▸ **What is needed**:
Print the data verbatim. Leave every image out.

▸ **Provided material**:

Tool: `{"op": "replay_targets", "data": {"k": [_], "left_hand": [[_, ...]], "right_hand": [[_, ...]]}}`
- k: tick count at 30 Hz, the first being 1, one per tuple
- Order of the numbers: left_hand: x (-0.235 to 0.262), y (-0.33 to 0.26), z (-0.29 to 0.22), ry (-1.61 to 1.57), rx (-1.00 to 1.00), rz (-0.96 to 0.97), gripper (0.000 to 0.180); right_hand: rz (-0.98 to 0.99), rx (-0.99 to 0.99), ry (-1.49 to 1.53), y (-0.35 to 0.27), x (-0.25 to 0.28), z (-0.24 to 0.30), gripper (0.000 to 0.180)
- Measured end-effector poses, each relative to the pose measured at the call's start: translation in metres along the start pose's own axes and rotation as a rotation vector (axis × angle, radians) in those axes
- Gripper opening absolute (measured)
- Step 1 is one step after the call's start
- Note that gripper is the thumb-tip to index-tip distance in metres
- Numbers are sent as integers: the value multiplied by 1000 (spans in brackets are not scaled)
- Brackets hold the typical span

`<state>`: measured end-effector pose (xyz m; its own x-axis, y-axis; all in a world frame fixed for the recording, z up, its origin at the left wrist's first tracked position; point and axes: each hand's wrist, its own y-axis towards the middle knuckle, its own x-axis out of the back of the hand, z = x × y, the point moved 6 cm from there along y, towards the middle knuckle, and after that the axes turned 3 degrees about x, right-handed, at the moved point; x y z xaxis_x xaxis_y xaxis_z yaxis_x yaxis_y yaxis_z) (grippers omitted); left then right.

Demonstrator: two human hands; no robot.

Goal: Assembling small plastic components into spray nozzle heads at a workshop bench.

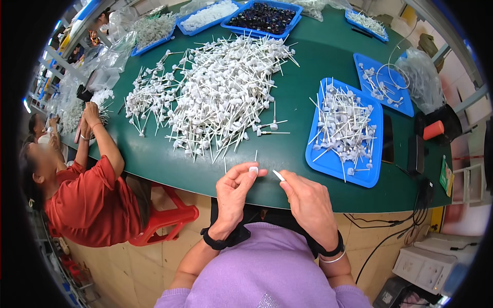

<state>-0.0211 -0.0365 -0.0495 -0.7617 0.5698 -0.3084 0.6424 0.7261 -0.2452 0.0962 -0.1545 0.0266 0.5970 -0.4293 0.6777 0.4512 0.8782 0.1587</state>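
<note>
Above the near edge of the table, my left hand pinches a small white cap-like piece between thumb and fingertips. A thin stem stands up just behind it; whether it belongs to this piece I cannot tell. My right hand is closed on a slim white stick, whose pointed end juts toward the left hand. The two held things are a short gap apart. Beyond my hands lies a large pile of white cap-headed pieces with thin tubes. A blue tray heaped with similar pieces sits beside my right hand.
Another blue tray with a few pieces lies farther right, near a black container. Blue trays of white parts and dark parts line the far side. A co-worker in a red shirt works at the left.
</note>
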Motion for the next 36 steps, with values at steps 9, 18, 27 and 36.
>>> {"op": "replay_targets", "data": {"k": [9,18,27,36], "left_hand": [[-64,10,-34,107,15,250,22],[-58,96,-72,1368,-721,173,21],[-50,109,-50,1680,-948,357,5],[-28,74,-68,550,25,425,15]], "right_hand": [[-309,-217,176,-35,29,-46,23],[-355,-355,156,-59,53,-79,22],[-202,-164,211,-31,21,-53,22],[-150,-128,219,-31,10,-42,19]]}}
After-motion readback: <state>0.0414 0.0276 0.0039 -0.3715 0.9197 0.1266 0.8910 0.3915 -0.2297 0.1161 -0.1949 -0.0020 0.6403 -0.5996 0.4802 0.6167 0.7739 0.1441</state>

▸ **Output of the exercise**:
Tool: `{"op": "replay_targets", "data": {"k": [_], "left_hand": [[_, ...]], "right_hand": [[_, ...]]}}`
- k: tick count at 30 Hz, the first being 1, one per tuple
- Order of the numbers: left_hand: x (-0.235 to 0.262), y (-0.33 to 0.26), z (-0.29 to 0.22), ry (-1.61 to 1.57), rx (-1.00 to 1.00), rz (-0.96 to 0.97), gripper (0.000 to 0.180); right_hand: rz (-0.98 to 0.99), rx (-0.99 to 0.99), ry (-1.49 to 1.53), y (-0.35 to 0.27), x (-0.25 to 0.28), z (-0.24 to 0.30), gripper (0.000 to 0.180)
- Measured end-effector poses, each relative to the pose measured at the call's start: translation in metres along the start pose's own axes and rotation as a rotation vector (axis × angle, radians) in those axes
- Gripper opening absolute (measured)
- Step 1 is one step after the call's start
- Note that gripper is the thumb-tip to index-tip distance in metres
- Numbers are sent as integers: the value multiplied by 1000 (spans in brackets are not scaled)
- Brackets hold the typical span

`<state>`: measured end-effector pose (xyz m; its own x-axis, y-axis; all in a world frame fixed for the recording, z up, its origin at the left wrist's first tracked position; point and axes: each hand's wrist, its own y-axis towards the middle knuckle, its own x-axis out of the back of the hand, z = x × y, the point moved 6 cm from there along y, towards the middle knuckle, and after that the axes turned 3 degrees about x, right-handed, at the moved point; x y z xaxis_x xaxis_y xaxis_z yaxis_x yaxis_y yaxis_z) (grippers omitted); left then right.

Demonstrator: two human hands; no robot.

Goal: Assembling small plastic components into spray nozzle heads at a workshop bench.


<state>-0.0211 -0.0365 -0.0495 -0.7617 0.5698 -0.3084 0.6424 0.7261 -0.2452 0.0962 -0.1545 0.0266 0.5970 -0.4293 0.6777 0.4512 0.8782 0.1587</state>
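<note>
Above the near edge of the table, my left hand pinches a small white cap-like piece between thumb and fingertips. A thin stem stands up just behind it; whether it belongs to this piece I cannot tell. My right hand is closed on a slim white stick, whose pointed end juts toward the left hand. The two held things are a short gap apart. Beyond my hands lies a large pile of white cap-headed pieces with thin tubes. A blue tray heaped with similar pieces sits beside my right hand.
Another blue tray with a few pieces lies farther right, near a black container. Blue trays of white parts and dark parts line the far side. A co-worker in a red shirt works at the left.
</note>
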Motion for the next 36 steps, with values at steps 9, 18, 27 and 36.
>>> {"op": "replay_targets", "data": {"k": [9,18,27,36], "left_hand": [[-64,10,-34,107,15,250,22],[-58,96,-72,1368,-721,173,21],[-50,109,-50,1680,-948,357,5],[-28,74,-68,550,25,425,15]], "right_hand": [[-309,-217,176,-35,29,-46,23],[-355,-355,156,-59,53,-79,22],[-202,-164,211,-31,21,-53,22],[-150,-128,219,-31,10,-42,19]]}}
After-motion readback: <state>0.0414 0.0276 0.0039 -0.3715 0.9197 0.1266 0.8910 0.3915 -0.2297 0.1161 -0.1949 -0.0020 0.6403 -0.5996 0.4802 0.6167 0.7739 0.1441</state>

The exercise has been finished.